Revenue for the quarter eased to $3.5 billion from $3.8 billion.
The company gutted its dividend to 5¢ from 27¢. Investors figured it would be cut, but not by so much. Moonves and chief financial officer Fred Reynolds said uncertain and unstable credit markets make it imperative for CBS to conserve its cash.
CBS chairman Sumner Redstone reiterated comments he'd made on the Viacom earnings call last week that his holding company National Amusements "is making very good progress with our creditors. We have not, since our original sale, sold a single share of CBS and Viacom, and our lenders are not urging us to do so." He said CBS' dividend cut would not impact discussions with lenders.
Moonves said the capital crunch in the banking sector will have no impact on the company's fledging movie production biz. Last week, in its biggest acquisition since the unit was formed last year, CBS Films acquired rights to a bestselling series of espionage novels by Vince Flynn with the intent of building a franchise around its protag, CIA operative Mitch Rapp.
CBS said operating income at its television operation dropped 40% to $272 million for the quarter.

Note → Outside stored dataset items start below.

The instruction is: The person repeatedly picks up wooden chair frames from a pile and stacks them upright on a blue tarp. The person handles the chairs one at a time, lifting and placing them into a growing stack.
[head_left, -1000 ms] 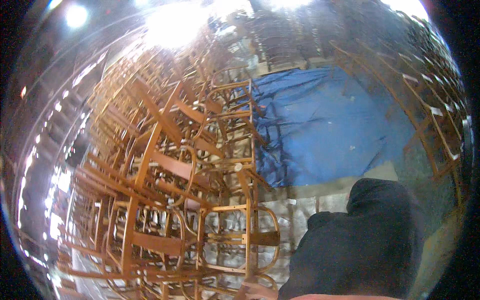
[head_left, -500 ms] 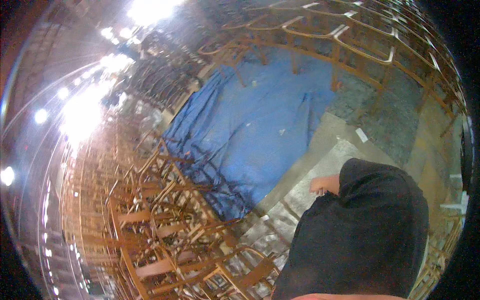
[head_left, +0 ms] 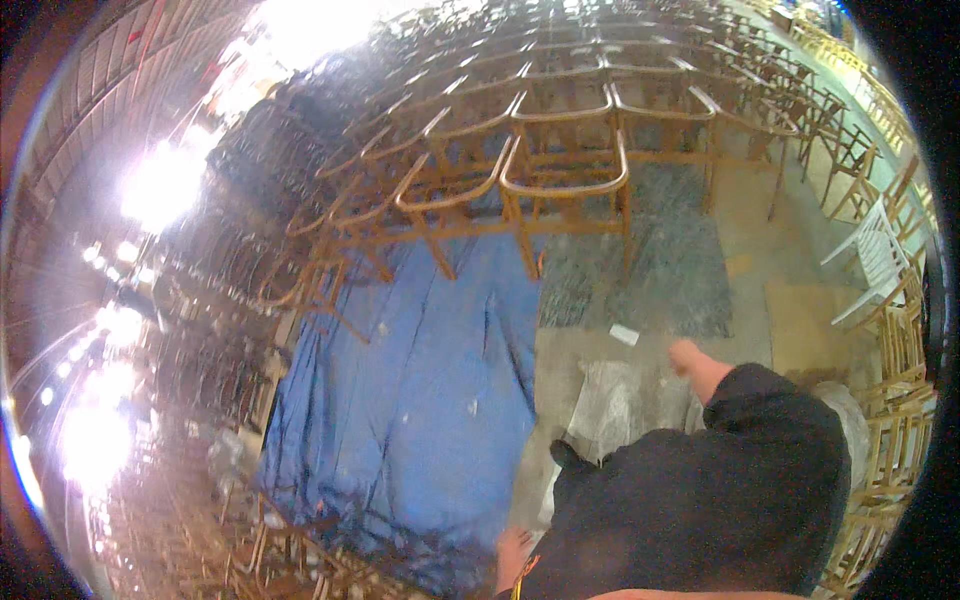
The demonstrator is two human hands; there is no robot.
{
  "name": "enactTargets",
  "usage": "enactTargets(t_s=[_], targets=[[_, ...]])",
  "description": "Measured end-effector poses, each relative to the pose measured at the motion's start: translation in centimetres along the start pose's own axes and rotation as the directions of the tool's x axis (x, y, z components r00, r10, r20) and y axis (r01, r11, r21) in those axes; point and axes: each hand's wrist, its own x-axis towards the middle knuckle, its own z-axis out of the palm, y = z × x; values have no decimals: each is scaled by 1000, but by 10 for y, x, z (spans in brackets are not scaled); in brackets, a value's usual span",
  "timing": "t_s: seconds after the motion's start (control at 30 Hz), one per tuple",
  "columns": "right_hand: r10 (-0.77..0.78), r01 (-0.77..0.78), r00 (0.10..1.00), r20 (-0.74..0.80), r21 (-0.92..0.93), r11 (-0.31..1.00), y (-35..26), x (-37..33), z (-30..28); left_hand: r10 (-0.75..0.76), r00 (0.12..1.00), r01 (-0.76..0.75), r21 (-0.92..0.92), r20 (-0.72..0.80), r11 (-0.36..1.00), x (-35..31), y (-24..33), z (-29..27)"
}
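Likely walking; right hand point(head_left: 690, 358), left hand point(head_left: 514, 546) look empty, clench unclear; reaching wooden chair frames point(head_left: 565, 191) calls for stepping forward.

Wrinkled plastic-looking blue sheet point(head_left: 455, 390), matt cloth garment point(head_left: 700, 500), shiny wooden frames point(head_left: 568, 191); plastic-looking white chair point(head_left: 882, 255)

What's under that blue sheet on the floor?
Anything under the blue sheet is covered, so I can't tell. Only its creased top shows, with pale specks on it; brownish floor is visible beside its right edge.
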Motion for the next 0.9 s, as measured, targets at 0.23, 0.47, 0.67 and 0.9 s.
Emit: enactTargets(t_s=[0.23, 0.47, 0.67, 0.9], targets=[[103, -57, 993, -62, 520, 852, -20, -88, 56, 150, 987, -115, 413, -53, 904, 134, 3, -89], [-9, 112, 994, -112, 976, 188, -82, 8, 18, 337, 763, -636, 546, 551, 546, 283, 95, -120], [363, -252, 767, 530, 768, -588, -11, 140, -57, -152, 879, 400, -525, 452, 751, 393, 195, -139], [277, 190, 864, 420, 238, -953, 120, 273, -188, -244, 962, 268, -580, 121, 770, 440, 275, -181]])
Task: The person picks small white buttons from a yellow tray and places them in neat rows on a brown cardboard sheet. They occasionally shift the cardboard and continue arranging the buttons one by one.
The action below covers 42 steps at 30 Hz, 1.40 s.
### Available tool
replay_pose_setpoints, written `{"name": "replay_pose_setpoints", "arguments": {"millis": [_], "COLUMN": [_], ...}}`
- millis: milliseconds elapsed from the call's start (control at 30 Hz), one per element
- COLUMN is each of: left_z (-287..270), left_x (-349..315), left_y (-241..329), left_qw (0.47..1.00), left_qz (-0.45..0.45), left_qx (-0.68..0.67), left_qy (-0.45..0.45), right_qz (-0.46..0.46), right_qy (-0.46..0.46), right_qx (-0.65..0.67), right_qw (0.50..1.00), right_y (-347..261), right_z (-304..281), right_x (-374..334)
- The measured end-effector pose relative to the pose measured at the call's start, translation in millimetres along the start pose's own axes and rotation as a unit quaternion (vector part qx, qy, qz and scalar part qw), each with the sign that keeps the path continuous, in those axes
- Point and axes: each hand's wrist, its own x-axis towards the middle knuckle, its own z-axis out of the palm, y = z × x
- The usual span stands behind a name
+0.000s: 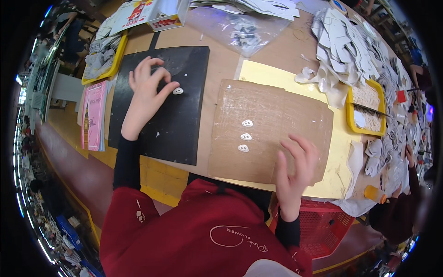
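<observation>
My left hand (150, 90) is over a black board (184, 134), its fingers curled loosely and apart from the thumb. Just past the thumb tip lies a small white rounded piece with two dark holes (177, 91); whether the thumb touches it I cannot tell. My right hand (297, 166), slightly blurred, hovers with spread fingers over the near right part of a brown cardboard sheet (272, 101), holding nothing. Three similar white pieces form a column on the cardboard: a far one (247, 123), a middle one (246, 137) and a near one (243, 148).
A yellow sheet (267, 71) lies under the cardboard. Yellow trays stand left (121, 55) and right (369, 131). White cut pieces (341, 44) pile up at the far right. A clear plastic bag (207, 23), a pink booklet (93, 115) and a red crate (323, 226) are nearby.
</observation>
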Motion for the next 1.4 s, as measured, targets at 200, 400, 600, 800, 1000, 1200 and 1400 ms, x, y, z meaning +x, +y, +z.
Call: {"name": "replay_pose_setpoints", "arguments": {"millis": [200, 400, 600, 800, 1000, 1200, 1400], "left_z": [14, 50, 59, 60, 55, 63, 50], "left_x": [-16, -15, -7, -13, -16, -34, -30], "left_y": [90, 117, 120, 131, 139, 147, 148], "left_qw": [0.969, 0.941, 0.939, 0.944, 0.946, 0.956, 0.961], "left_qz": [0.118, 0.171, 0.196, 0.203, 0.190, 0.215, 0.164], "left_qx": [-0.171, -0.220, -0.196, -0.164, -0.151, -0.086, -0.101], "left_qy": [-0.136, -0.193, -0.205, -0.201, -0.215, -0.180, -0.200], "right_qz": [0.092, 0.105, 0.124, 0.120, 0.088, 0.087, 0.088], "right_qy": [-0.104, -0.131, -0.125, -0.139, -0.135, -0.136, -0.127], "right_qx": [0.007, -0.055, -0.067, -0.070, -0.162, -0.171, -0.159], "right_qw": [0.990, 0.984, 0.982, 0.980, 0.974, 0.972, 0.975], "right_y": [18, 13, 12, 11, 19, 20, 23], "right_z": [50, 67, 72, 57, 48, 51, 49], "right_x": [11, 16, 13, 7, 2, -2, -6]}}
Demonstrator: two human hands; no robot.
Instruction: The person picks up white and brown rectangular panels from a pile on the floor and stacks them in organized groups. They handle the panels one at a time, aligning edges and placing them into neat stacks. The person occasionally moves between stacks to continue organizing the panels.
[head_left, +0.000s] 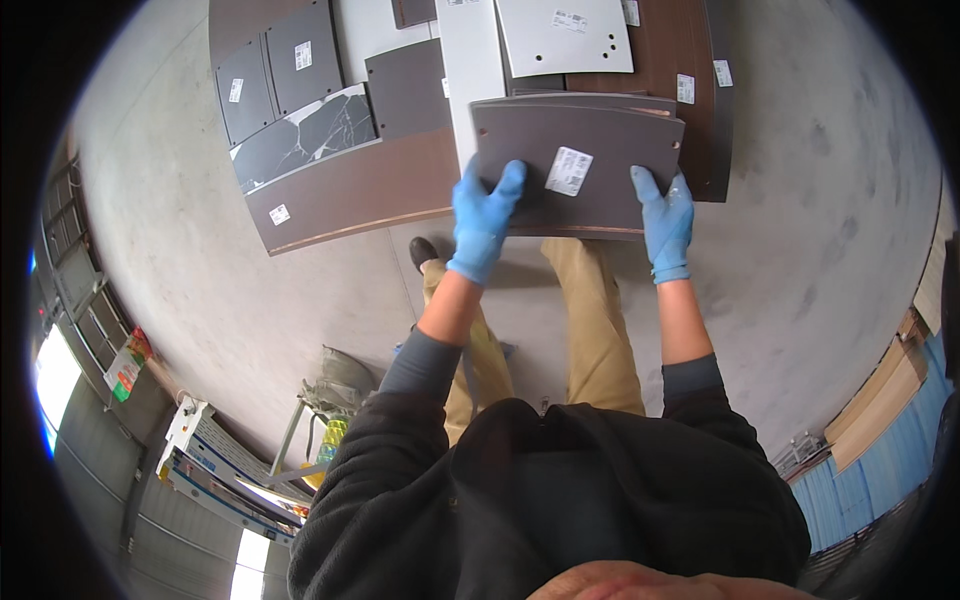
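Head view: left hand, right hand grasping dark panel by opposite ends; probably stiff, heavyish; best held there.

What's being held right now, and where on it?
A dark panel, by its side edges toward the near corners: left hand at left, right hand at right.

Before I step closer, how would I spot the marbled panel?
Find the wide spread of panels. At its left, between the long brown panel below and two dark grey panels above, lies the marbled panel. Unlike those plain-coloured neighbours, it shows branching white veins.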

Revenue fell 8% to $2.2 billion. The company cited soft advertising, partly offset by higher political advertising and higher affiliate sales.
The segment houses a wide mix of businesses, including CBS Television Network and stations, CBS Paramount Network Television, CBS Television Distribution, Showtime and CBS College Sports Network.
Moonves got one of the first upfront questions this earnings season: "There is going to be an upfront. There is going to be an upfront market. And we have the best story to tell," he said, referring to the network's ratings perf.
Pay cabler Showtime, syndication, DVD sales and retransmission consent fees, which are all lumped into the TV group, are some nonadvertising-dependent businesses that are going strong despite the recession, Moonves said.
On retransmission, CBS has inked pacts with Verizon, Time Warner Cable and EchoStar's Dish Network satcaster.
"They all recognize the value of our content. We said we would get paid for our network, and we are," Moonves said.
In radio, profits were down 56% to $71 million. Radio revenue slipped 18% to $367 million, also reflecting a weak advertising market as well as the impact of selling some stations.
Earnings at the billboard business, or outdoor advertising, fell 75% to $35 million.
Sales fell 15% to $526 million. Soft advertising was also a factor. Foreign exchange fluctuations squeezed overseas revenue as the dollar rose against other currencies.
Interactive profit surged to $29 million from $1.4 million the year earlier. Revenue jumped to $186 million from $59 million.
CBS created the division last summer after acquiring CNET in June.
Publisher Simon & Schuster bucked an industry slump with revenue up 1% to $245 million. Profits eased 3% to $26 million. For the full year 2008, CBS Corp. revenue slipped to $13.9 billion from $14.1 billion.
The company posted a loss of $11.7 billion compared with a profit of $1.2 billion the year before, due largely to a hefty one-time charge of more than $14 billion to write down the value of some of its assets.